Instructions for the task: An exact restatement of the data is required, with the images omitted.

Input:
........

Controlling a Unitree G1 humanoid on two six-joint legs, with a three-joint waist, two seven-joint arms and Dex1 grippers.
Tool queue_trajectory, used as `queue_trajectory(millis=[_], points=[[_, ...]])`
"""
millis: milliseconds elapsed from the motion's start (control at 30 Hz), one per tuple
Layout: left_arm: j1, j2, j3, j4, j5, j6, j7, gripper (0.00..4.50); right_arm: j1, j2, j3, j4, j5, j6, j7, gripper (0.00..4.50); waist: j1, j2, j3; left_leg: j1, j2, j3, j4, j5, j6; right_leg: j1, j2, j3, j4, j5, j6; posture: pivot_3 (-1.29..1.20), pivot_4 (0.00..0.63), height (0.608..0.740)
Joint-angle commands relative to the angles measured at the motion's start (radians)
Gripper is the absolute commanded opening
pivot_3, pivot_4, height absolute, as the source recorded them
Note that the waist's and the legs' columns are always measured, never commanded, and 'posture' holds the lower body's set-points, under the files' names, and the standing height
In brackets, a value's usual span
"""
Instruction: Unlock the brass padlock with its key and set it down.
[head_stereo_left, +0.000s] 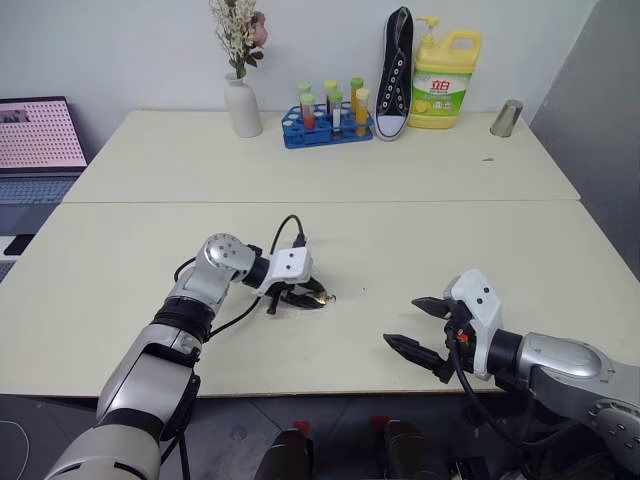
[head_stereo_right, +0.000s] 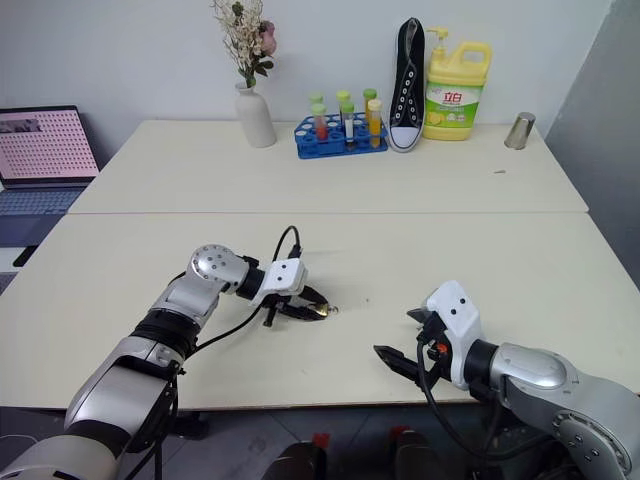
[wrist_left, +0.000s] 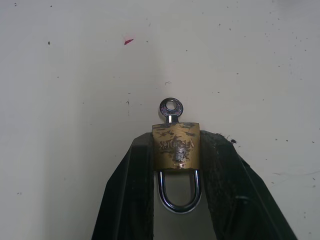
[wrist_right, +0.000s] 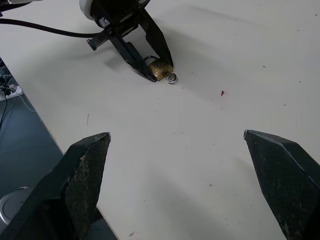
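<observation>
The brass padlock (wrist_left: 176, 145) lies on the pale table (head_stereo_left: 450, 240) near its middle, its silver shackle turned towards my left wrist. A small silver key (wrist_left: 171, 107) sticks out of the lock's other end, round head showing. My left gripper (wrist_left: 176, 137) is low over the table and shut on the padlock, one black finger pressed against each side of the brass body. The right wrist view shows the same padlock (wrist_right: 160, 70) and key (wrist_right: 171, 77) between those fingers. My right gripper (head_stereo_left: 404, 322) hovers open near the front edge, to the right of the lock, holding nothing.
Along the far edge stand a white vase of dried flowers (head_stereo_left: 241, 105), a blue rack of tubes (head_stereo_left: 328, 122), a black sneaker (head_stereo_left: 396, 70), a yellow detergent bottle (head_stereo_left: 444, 82) and a metal cup (head_stereo_left: 507, 118). A laptop (head_stereo_left: 38, 140) sits off the table's left.
</observation>
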Motion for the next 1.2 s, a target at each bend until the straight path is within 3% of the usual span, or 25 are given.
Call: queue_trajectory(millis=[33, 267, 400, 467, 633, 833, 1200], points=[[0.025, 0.011, 0.007, 0.008, 0.035, 0.006, 0.077, 0.95, -0.002, -0.009, -0.018, -0.034, -0.011, -0.031, 0.006, 4.5, 0.0, 0.0, 0.0, 0.001, 0.0, 0.0, 0.0, 0.0, 0.0, 0.001, 0.0, 0.0, 0.0, 0.0, 0.0, 0.0, 0.15, 0.74], [0.179, 0.002, 0.151, -0.322, -0.132, -0.146, 0.171, 0.95, -0.013, -0.018, 0.064, 0.004, -0.18, -0.2, 0.104, 4.5, -0.002, 0.0, 0.0, -0.002, 0.001, -0.003, 0.0, 0.0, 0.0, -0.003, 0.0, 0.001, 0.0, 0.0, 0.0, 0.0, 0.15, 0.74], [0.316, 0.007, 0.212, -0.453, -0.092, -0.386, 0.328, 0.95, -0.037, 0.013, 0.117, 0.068, -0.255, -0.319, 0.185, 4.5, 0.0, 0.0, 0.0, -0.003, 0.001, -0.004, 0.0, 0.0, -0.001, -0.004, -0.001, 0.001, -0.001, 0.0, 0.0, 0.0, 0.15, 0.74], [0.372, 0.017, 0.232, -0.481, -0.03, -0.556, 0.407, 0.95, -0.063, 0.025, 0.122, 0.099, -0.204, -0.295, 0.233, 4.5, -0.001, 0.0, 0.0, -0.002, 0.001, -0.003, -0.001, 0.0, 0.0, -0.004, -0.001, 0.003, -0.001, 0.0, 0.0, 0.0, 0.15, 0.74], [0.419, 0.044, 0.226, -0.474, 0.094, -0.793, 0.531, 0.95, -0.108, 0.065, 0.109, 0.144, -0.112, -0.246, 0.275, 4.5, 0.006, 0.0, 0.0, -0.002, 0.0, -0.003, -0.001, 0.0, 0.0, -0.003, -0.001, 0.002, -0.001, 0.0, 0.0, 0.0, 0.15, 0.74], [0.462, 0.068, 0.238, -0.491, 0.197, -0.859, 0.671, 0.95, -0.226, 0.122, 0.188, 0.253, -0.114, -0.2, 0.316, 4.5, 0.004, 0.0, 0.0, -0.002, 0.0, -0.002, -0.001, 0.0, 0.0, -0.003, -0.001, 0.002, -0.001, 0.0, 0.0, 0.0, 0.15, 0.74], [0.453, 0.104, 0.183, -0.491, 0.246, -0.833, 0.771, 0.95, -0.364, 0.223, 0.258, 0.377, -0.163, -0.12, 0.287, 4.5, 0.001, 0.0, 0.0, -0.002, 0.0, -0.003, -0.002, 0.0, 0.0, -0.004, -0.001, 0.001, -0.001, 0.0, 0.0, 0.0, 0.15, 0.74]])
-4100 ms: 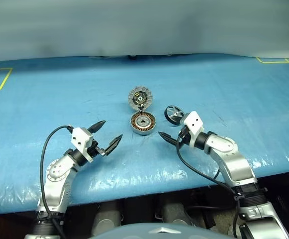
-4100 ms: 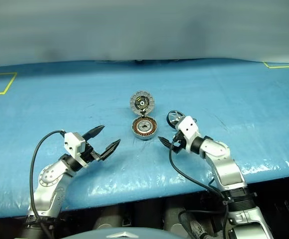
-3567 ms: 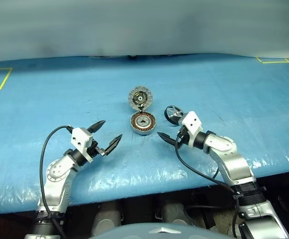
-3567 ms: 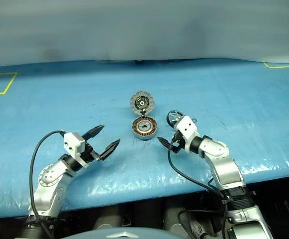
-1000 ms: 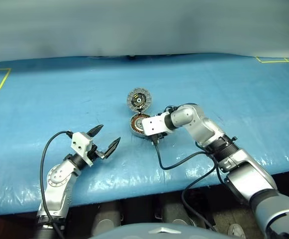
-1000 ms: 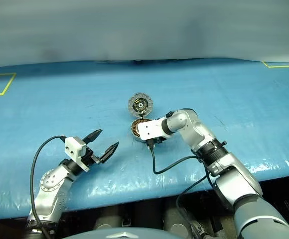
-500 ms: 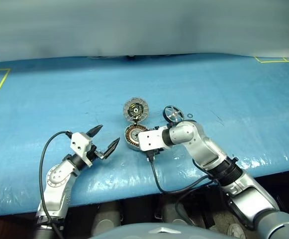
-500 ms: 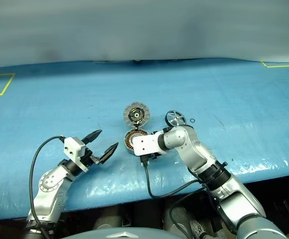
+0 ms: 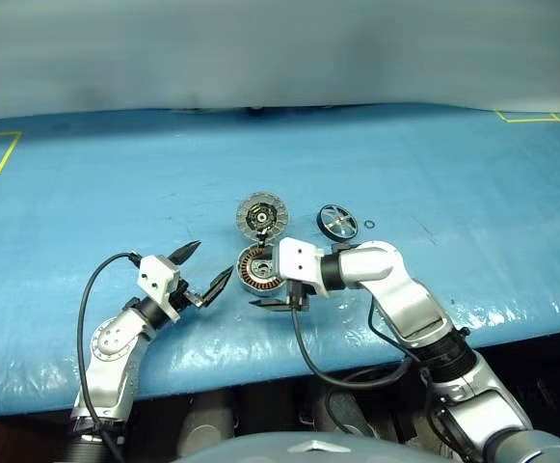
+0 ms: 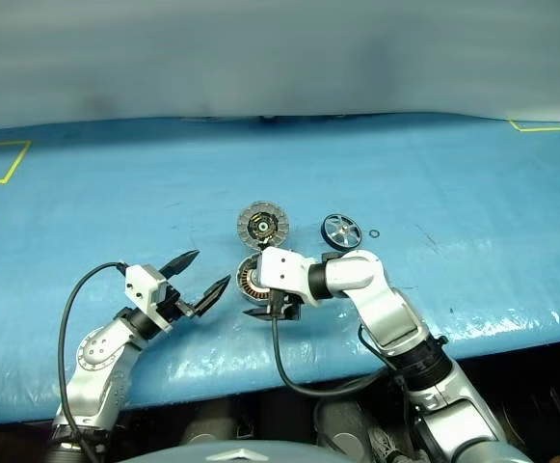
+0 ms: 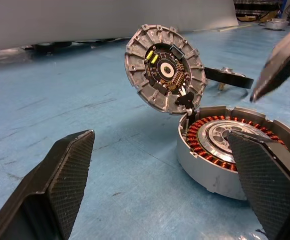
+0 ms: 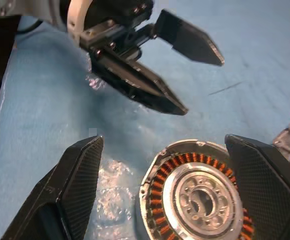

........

Answer to this problem:
Controlling a Unitree G1 humanoid on two six-joint legs, with a three-joint waist, two seven-joint arms and Dex1 grippers.
Tool queue_trajectory, used as `queue_trajectory(millis=[_], points=[[_, ...]])`
"""
millis: milliseconds elapsed from the motion's start (control at 30 Hz), one per tuple
Layout: left_arm: j1, j2, j3, j4, j5, j6, j7, gripper (0.00..4.50); right_arm: j1, j2, j3, j4, j5, j6, j7, gripper (0.00..4.50); waist: j1, j2, j3; left_leg: j1, j2, j3, j4, j5, j6; right_leg: j1, j2, j3, j4, j5, j6; posture: pivot_3 (-1.29..1.20), pivot_4 (0.00..0.63), height (0.608..0.740)
Joint-angle commands relative to the angles measured at the motion's start (radians)
Gripper is the absolute commanded opening
pivot_3, pivot_4, height absolute, as the source recorded them
Note that the waist's and the legs' columns are always measured, never commanded, and 'posture' holds the lower body's set-points, under the files' names, and the standing height
In brackets, a value's usual span
"""
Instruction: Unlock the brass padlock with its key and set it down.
[head_stereo_left, +0.000s] 
[head_stereo_right, +0.000s] 
[wrist_left, +0.000s] 
[wrist_right, +0.000s] 
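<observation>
The brass padlock (wrist_left: 176, 145) lies on the pale table (head_stereo_left: 450, 240) near its middle, its silver shackle turned towards my left wrist. A small silver key (wrist_left: 171, 107) sticks out of the lock's other end, round head showing. My left gripper (wrist_left: 176, 137) is low over the table and shut on the padlock, one black finger pressed against each side of the brass body. The right wrist view shows the same padlock (wrist_right: 160, 70) and key (wrist_right: 171, 77) between those fingers. My right gripper (head_stereo_left: 404, 322) hovers open near the front edge, to the right of the lock, holding nothing.
Along the far edge stand a white vase of dried flowers (head_stereo_left: 241, 105), a blue rack of tubes (head_stereo_left: 328, 122), a black sneaker (head_stereo_left: 396, 70), a yellow detergent bottle (head_stereo_left: 444, 82) and a metal cup (head_stereo_left: 507, 118). A laptop (head_stereo_left: 38, 140) sits off the table's left.
</observation>
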Motion for the next 1.2 s, a target at each bend until the straight path is within 3% of the usual span, or 25 are given.
Call: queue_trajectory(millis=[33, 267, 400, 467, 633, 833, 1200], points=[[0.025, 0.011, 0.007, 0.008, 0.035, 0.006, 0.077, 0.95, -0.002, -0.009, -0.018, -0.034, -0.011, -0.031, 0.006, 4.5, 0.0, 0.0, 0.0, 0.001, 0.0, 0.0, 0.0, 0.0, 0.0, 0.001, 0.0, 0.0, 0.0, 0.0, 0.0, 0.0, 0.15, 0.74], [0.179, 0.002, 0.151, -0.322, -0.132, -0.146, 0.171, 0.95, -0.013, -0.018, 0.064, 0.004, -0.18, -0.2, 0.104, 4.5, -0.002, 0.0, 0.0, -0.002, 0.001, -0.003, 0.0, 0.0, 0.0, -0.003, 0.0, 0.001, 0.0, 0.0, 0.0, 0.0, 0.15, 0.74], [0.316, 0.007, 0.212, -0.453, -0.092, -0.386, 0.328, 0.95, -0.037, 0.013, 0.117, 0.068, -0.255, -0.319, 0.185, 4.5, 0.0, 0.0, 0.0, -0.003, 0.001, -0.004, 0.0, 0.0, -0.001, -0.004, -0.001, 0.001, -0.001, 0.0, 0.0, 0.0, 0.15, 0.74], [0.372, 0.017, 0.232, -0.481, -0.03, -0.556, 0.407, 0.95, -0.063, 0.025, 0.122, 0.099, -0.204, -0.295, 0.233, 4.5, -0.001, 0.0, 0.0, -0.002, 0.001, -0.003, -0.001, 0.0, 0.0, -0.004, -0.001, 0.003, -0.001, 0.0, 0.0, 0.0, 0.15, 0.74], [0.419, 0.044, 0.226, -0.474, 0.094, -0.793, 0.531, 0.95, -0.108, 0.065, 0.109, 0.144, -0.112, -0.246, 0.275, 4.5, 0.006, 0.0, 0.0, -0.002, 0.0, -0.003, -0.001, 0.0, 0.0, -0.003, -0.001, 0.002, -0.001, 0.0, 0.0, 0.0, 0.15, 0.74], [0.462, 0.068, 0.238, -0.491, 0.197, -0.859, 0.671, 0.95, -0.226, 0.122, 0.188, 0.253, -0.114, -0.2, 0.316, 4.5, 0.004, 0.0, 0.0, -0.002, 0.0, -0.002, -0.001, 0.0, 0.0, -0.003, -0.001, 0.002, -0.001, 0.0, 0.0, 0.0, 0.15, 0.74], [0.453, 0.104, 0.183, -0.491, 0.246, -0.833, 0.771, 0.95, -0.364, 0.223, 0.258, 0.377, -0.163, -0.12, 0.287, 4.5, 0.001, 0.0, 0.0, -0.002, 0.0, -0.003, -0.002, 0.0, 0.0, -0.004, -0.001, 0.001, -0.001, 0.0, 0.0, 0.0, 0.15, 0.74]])
-4100 ms: 
-4100 ms: 
-3567 ms: 
-3567 ms: 
-1000 ms: 
-1000 ms: 
-500 ms: 
-500 ms: 
+0 ms: 
+0 ms: 
+0 ms: 
+0 ms: 

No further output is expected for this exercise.